Work required:
Each and every line below goes into your answer unchanged, but leave out the images.

===== Data shown =====

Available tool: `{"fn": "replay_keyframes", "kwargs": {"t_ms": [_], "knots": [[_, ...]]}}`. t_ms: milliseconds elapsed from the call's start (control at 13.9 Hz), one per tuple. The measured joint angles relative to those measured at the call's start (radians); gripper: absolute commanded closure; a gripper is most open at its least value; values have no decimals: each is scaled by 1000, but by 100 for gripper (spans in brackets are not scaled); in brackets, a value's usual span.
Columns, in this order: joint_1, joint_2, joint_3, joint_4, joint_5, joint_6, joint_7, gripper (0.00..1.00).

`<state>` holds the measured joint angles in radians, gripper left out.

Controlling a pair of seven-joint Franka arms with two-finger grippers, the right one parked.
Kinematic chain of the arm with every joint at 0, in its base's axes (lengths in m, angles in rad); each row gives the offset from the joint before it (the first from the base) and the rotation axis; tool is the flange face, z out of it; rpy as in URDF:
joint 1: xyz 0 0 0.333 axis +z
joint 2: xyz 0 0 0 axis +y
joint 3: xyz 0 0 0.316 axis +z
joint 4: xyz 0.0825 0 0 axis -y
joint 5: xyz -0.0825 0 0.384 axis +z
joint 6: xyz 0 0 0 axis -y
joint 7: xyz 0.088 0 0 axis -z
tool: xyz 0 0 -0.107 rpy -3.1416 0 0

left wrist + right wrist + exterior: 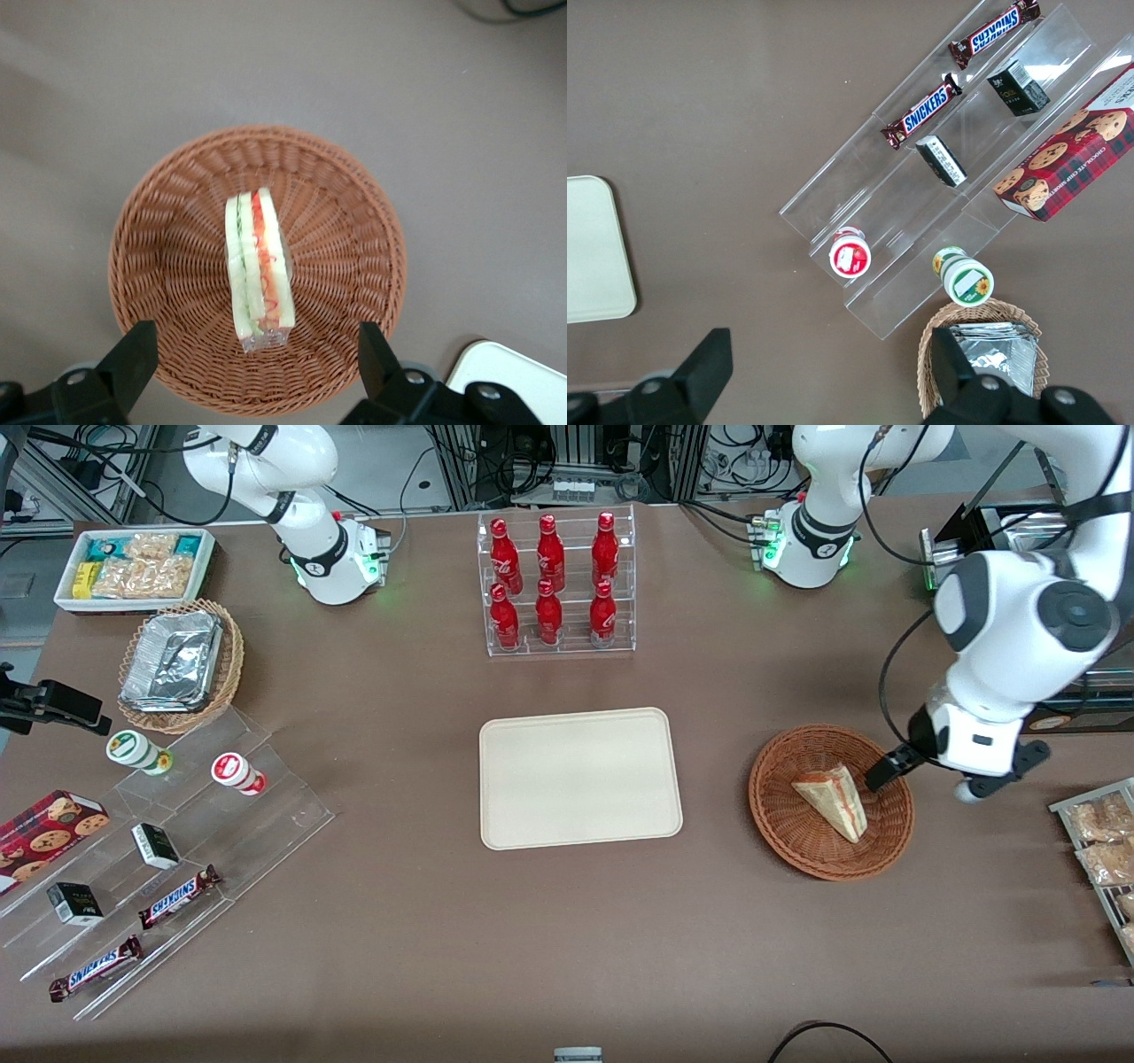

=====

Solution for this exercise:
Available tool: `{"fn": "replay_keyframes", "kwargs": {"t_ms": [_], "knots": [[_, ...]]}}`. t_ms: milliseconds elapsed from the call's start (control at 13.9 Hz), one per tuple. The measured joint angles relative to those measured at the call's start (radians); gripper: absolute commanded closure; a gripper is most open at its least value; values have no decimals: each is scaled by 1000, but by 100 for gripper (spans in brackets are not scaled); in brackets, a value's usual span.
Columns, in this order: joint_1, joint_2, joint_3, joint_4, joint_5, joint_6, joint_7, gripper (0.00..1.00).

`<state>` holds the measured joint angles in radians, gripper left out.

Controlling a pair of seven-joint Franka arms with two-finger grippers, the right one parked.
Kinematic chain of the arm with every joint at 0, in its base's axes (lengths in m, angles in rad); each row gives the offset from the joint before it (the first from the base) and the rotation axis; tool is the flange face, z out of it; rpy as in URDF:
joint 1: xyz 0 0 0.333 axis +z
joint 2: xyz 0 0 0 axis +y
joint 3: xyz 0 0 0.316 axis +z
joint 4: xyz 0.0825 0 0 axis -y
joint 5: xyz -0.0825 0 0.384 axis +z
joint 6: xyz 0 0 0 axis -y
joint 7: xyz 0.088 0 0 axis -z
tool: xyz 0 0 -0.107 rpy -3.1416 0 0

left wrist + right wrist + exterior: 

Nothing remains to be added to the response.